Aim of the exercise: Write the data out again, exactly as given.
___ Supplied data ___
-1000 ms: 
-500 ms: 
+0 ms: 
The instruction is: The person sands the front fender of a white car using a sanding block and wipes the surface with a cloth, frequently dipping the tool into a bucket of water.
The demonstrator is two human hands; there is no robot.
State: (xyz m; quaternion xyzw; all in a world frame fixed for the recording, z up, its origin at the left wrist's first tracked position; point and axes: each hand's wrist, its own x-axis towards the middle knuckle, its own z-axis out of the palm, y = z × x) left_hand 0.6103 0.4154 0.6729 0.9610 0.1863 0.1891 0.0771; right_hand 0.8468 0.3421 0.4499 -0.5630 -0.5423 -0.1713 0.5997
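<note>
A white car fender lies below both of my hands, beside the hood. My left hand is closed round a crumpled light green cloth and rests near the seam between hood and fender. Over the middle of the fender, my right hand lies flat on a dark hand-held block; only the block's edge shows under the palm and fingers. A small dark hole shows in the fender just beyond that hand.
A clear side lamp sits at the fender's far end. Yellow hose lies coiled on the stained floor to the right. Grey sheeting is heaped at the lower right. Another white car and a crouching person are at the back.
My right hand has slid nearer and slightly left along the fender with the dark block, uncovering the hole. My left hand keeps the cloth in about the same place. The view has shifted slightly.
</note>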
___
Result of the task:
-1000 ms: 
-500 ms: 
+0 ms: 
The instruction is: The person sands the front fender of a white car using a sanding block and wipes the surface with a cloth, frequently dipping the tool into a bucket of water.
The demonstrator is two human hands; there is no robot.
State: (xyz m; quaternion xyzw; all in a world frame fixed for the recording, z up, its origin at the left wrist's first tracked position; point and axes: each hand's wrist, its own x-axis towards the middle knuckle, its own z-axis out of the palm, y = z × x) left_hand 0.6103 0.4154 0.6729 0.9610 0.1863 0.1891 0.0771; right_hand 0.8468 0.3421 0.4499 -0.5630 -0.5423 -0.1713 0.5997
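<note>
A white car fender lies below both of my hands, beside the hood. My left hand is closed round a crumpled light green cloth and rests near the seam between hood and fender. Over the middle of the fender, my right hand lies flat on a dark hand-held block; only the block's edge shows under the palm and fingers. A small dark hole shows in the fender just beyond that hand.
A clear side lamp sits at the fender's far end. Yellow hose lies coiled on the stained floor to the right. Grey sheeting is heaped at the lower right. Another white car and a crouching person are at the back.
My right hand has slid nearer and slightly left along the fender with the dark block, uncovering the hole. My left hand keeps the cloth in about the same place. The view has shifted slightly.
</note>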

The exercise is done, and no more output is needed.